Which raises the question: for what fraction of the set of private keys currently in use are there secondary, albeit unknown, private keys? Practically speaking, it wouldn't change much; without knowing which prime numbers were used to generate the key pair, you're just as likely to crack the unknown (to the owner) private key as you are to crack the key that is known to the owner. But it's an interesting artefact of the RSA primitive nonetheless.

## Key Generation Summary

And that's how all the components that are used in the RSA asymmetric cryptographic algorithm are generated. It's indicative of its ingenuity that the process can be summarised in five simple steps and less than 100 words:

1. Select two prime numbers

p = 107

q = 113

2. Compute the modulus n

n = pq = 12091

3. Compute Phi of n (or Carmichael's function of n)

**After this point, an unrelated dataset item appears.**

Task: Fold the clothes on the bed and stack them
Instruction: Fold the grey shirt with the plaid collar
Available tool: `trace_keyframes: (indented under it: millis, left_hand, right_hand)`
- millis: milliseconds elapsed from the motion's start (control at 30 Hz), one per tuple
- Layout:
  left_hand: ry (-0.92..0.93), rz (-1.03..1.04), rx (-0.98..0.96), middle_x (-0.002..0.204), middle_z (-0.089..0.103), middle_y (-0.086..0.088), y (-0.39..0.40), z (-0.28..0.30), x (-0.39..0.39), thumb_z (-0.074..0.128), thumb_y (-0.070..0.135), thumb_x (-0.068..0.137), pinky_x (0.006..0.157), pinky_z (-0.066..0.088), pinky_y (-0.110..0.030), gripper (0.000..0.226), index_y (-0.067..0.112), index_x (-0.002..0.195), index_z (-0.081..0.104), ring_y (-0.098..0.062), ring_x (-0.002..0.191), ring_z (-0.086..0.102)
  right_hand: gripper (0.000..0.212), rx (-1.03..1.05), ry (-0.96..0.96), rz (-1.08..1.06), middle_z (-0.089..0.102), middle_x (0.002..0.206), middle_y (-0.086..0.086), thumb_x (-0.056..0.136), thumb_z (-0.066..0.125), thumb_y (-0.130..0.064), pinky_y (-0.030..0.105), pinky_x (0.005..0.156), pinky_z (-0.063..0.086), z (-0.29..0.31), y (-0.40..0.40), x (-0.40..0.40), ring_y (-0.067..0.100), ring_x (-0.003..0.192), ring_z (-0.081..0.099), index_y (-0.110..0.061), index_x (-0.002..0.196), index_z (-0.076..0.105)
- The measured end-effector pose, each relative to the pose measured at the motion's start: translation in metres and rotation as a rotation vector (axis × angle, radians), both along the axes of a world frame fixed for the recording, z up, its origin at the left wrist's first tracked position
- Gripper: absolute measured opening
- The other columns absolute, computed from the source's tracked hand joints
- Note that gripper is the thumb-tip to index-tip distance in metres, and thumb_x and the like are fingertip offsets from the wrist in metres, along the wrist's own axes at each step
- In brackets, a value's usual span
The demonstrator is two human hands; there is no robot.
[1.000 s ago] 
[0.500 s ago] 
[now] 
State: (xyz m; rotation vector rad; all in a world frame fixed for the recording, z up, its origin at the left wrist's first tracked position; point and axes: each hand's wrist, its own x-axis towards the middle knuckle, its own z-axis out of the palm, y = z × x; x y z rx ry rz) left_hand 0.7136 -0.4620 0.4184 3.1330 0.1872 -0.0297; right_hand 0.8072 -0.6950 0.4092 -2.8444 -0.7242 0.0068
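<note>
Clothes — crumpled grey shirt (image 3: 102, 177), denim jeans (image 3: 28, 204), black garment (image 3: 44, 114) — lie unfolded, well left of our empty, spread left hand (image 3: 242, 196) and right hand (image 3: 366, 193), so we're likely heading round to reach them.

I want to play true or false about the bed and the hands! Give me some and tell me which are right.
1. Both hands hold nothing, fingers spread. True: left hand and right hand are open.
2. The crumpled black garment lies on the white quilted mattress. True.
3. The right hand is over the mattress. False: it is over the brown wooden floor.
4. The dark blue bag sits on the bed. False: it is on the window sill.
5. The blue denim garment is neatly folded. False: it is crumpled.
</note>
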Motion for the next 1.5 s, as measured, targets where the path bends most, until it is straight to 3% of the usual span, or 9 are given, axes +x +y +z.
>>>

φ(n) = (p - 1)(q - 1) = 11872

λ(n) = lcm(p - 1, q - 1) = 5936

4. Choose the public key e such that:

1. 1 < e < φ(n) [or λ(n)]
2. e is coprime with n and φ(n) [or λ(n)]

e = 13

5. Compute the private key d such that:

1 = ed mod φ(n) [or λ(n)]

1 = 13 ⋅ 3653 (mod 11872) [or (mod 5936)]

d = 3653

That concludes this brief exposition of the RSA cryptosystem. It's a brilliantly simple approach that for the last forty years has been influential in Internet security, and continues to contribute to securing the Internet of the future.